Testata: GAZZETTA DI PARMA
Data: 4 agosto 2004
Autore: Davide Barilli

Zolfo nella Bassa
"Stregonesco", romanzo di Ortensia Visconti edito da Fazi

E' la provincia della magia nera fatta in casa, nei giardini, dei nobili decaduti, degli "anche i ricchi piangono", della piccola borghesia credulona, inebetita dal pelote a 24 pollici, delle bassure padane - torbide di nebbia, risaie, piante brumose che (come scriveva Cortazar, lui riferendosi alla Pampa: "annullano i confini creando climi surreali dove incontrare le follie più strambe").
Ma è anche l'anomala perizia di un piccolo musulmano immerso in un luogo denso di segreti (che a lui, venuto da lontanissimo ed indifeso, scivolano addosso come domande senza risposta). Ma qui "luogo" va pure inteso, soprattutto, con il termine ultimo di paesaggio. Sì, perché questo libro - al di là di tutto - è una full immersion in spazi fisici (e quindi mentali) personalissimi; ergo, anche una memoire: senza madelaine proustiane, però. Insomma, è un affresco nero e conturbante, l'esordio narrativo di Ortensia Visconti, giovane e gallonata rampolla di una dinastia che (tra zio Luchino e papà Eliprando) ha prodotto cultori dell'immaginario mica da poco.

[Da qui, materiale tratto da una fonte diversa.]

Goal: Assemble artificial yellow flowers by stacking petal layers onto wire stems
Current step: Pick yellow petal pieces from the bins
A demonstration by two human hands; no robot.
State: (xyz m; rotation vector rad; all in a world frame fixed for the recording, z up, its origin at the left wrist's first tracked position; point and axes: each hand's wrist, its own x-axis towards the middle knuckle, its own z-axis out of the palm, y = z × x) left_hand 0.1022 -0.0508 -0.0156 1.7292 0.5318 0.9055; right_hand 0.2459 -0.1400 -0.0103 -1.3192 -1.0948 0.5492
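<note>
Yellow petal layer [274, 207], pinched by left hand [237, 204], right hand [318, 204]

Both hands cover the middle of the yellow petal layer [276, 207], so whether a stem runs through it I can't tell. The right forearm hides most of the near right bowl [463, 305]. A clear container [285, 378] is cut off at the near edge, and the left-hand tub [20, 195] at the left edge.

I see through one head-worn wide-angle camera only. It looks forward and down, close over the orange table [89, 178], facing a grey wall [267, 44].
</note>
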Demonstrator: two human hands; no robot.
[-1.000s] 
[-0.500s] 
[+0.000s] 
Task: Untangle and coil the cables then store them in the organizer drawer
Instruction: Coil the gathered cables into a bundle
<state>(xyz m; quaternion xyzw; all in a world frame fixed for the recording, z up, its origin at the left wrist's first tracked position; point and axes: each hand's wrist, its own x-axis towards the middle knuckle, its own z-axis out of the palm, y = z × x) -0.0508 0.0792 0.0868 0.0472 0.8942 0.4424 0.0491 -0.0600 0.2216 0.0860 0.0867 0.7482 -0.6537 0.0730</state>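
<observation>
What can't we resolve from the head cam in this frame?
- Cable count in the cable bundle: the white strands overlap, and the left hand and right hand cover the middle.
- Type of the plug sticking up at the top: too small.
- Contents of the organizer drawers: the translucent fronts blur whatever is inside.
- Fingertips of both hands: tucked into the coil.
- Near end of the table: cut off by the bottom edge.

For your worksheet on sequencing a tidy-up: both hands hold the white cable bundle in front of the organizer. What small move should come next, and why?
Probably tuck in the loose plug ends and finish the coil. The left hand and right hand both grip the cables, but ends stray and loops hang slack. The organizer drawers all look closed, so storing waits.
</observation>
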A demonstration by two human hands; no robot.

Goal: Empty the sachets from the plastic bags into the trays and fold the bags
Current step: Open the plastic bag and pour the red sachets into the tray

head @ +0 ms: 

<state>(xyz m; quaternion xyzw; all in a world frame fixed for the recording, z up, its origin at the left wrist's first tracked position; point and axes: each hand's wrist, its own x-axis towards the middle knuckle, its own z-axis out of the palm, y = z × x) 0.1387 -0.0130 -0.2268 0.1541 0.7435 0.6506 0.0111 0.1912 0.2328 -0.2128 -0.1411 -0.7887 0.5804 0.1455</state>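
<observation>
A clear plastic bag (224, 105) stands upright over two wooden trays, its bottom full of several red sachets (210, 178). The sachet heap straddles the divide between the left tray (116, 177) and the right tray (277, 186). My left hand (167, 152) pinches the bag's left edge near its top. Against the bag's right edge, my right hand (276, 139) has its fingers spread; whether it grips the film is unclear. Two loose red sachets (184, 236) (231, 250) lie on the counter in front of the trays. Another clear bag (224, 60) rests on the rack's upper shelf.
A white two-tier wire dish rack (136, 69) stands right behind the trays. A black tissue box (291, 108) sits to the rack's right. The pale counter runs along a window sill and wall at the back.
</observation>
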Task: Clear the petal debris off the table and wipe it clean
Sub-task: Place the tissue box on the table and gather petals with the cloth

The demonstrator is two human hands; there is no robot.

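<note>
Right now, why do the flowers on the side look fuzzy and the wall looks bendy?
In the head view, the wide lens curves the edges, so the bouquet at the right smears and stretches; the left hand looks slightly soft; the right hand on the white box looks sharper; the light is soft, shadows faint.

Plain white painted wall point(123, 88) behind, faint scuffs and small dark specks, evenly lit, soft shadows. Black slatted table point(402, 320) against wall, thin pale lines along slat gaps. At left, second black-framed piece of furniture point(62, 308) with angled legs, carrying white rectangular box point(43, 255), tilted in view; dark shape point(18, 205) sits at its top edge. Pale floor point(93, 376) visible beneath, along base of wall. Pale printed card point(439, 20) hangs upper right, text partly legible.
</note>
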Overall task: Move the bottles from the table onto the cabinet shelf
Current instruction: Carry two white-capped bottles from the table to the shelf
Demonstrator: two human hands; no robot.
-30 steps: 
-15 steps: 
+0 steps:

Ambientato nei luoghi in cui la famiglia dell'autrice ha risieduto per secoli - Lomellina, bassa pavese - la storia ora pubblicata da Fazi ("Stregonesco", titolo quanto mai evocativo) è il collage agrodolce di un Italietta nordista ingravidata da un mondo che sta cambiando pelle. La Visconti - che nella vita fa la fotoreporter free lance, tra Iraq, Pakistan e Afghanistan - è di certo un tipo vibratile. Capace, appunto, di mollar tutto di punto in bianco, passando dalle altolocate comodità "romane" dell'atavico salotto di casa (dominato da un divano che fu di D'Annunzio) agli avamposti di guerra più truci e instabili, qui va a far zapping in un paesaggio (memoire infantile) brumoso, di risaie, farnie o salici, scoperchiando il velo sulla volgarità di una piccola borghesia schiavizzata dalla maldicenza, dal desiderio di evadere dalla claustrofobia realtà di un paese di provincia.
E proprio in questo teatrino, tra perpetue, preti, nobili decaduti, contadini pakistani, tossici e satanisti, il romanzo insegue i tradimenti e le piccole follie di protagonisti e comparse. L'autrice, cadenzando un indubbio impeto postmoderno, mescola - nel suo ricettario di giovane scrittrice - ironici richiami a un localismo senza folclore con gli ingredienti tipici del "genere" (dal giallo, all'erotico, dal noir al poliziesco, fino al melodramma) dando vita a un caleidoscopio narrativo che "strega" per ritmo e per l'abile uso di un linguaggio che guizza veloce, come le chiacchiere di un paese che sta inseguendo.